TASK STATEMENT: Look through the data below and return each line where "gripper" appears.

DATASET EXTRACT:
Segment Open
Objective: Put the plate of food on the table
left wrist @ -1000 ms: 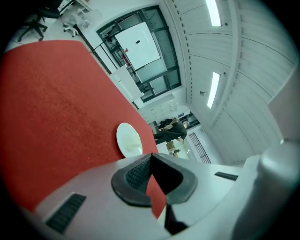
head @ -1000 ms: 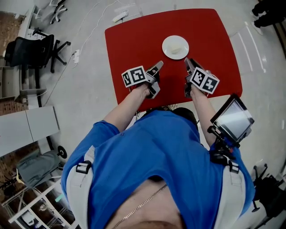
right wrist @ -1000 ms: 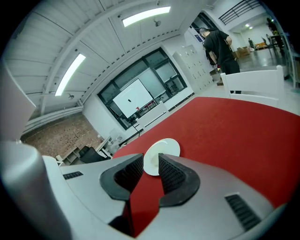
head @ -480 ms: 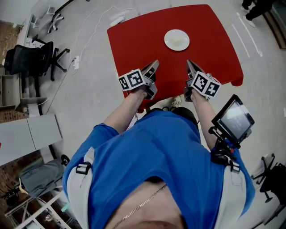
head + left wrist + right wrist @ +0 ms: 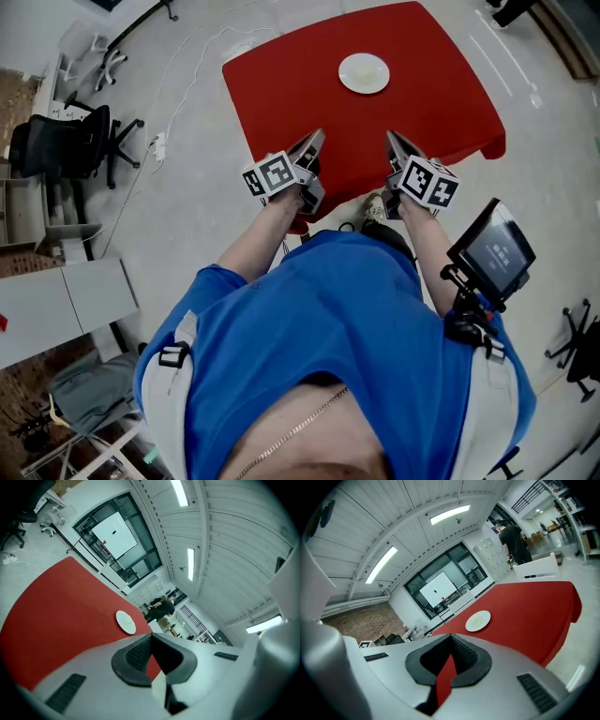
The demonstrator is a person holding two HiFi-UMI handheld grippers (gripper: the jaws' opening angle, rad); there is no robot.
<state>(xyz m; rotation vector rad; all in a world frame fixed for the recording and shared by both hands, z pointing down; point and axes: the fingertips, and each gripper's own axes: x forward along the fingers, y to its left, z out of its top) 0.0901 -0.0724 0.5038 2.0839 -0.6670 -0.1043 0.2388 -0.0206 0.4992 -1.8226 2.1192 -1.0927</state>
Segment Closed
EXERCISE ANSWER:
The demonstrator is a person holding two HiFi-UMI handheld grippers (gripper: the jaws' opening angle, rad); there is no robot.
<state>(xyz m; rotation vector rad; all in a world frame fixed for the recording and shared by both hands, z pointing down; point and axes: the fingertips, and each gripper's own axes: x forward along the fingers, y to its left, z out of its top) 0.0901 -0.0724 0.5038 2.0839 -0.6670 -0.1043 0.2388 -0.0206 0.4992 -1.8226 2.1192 -1.0927</state>

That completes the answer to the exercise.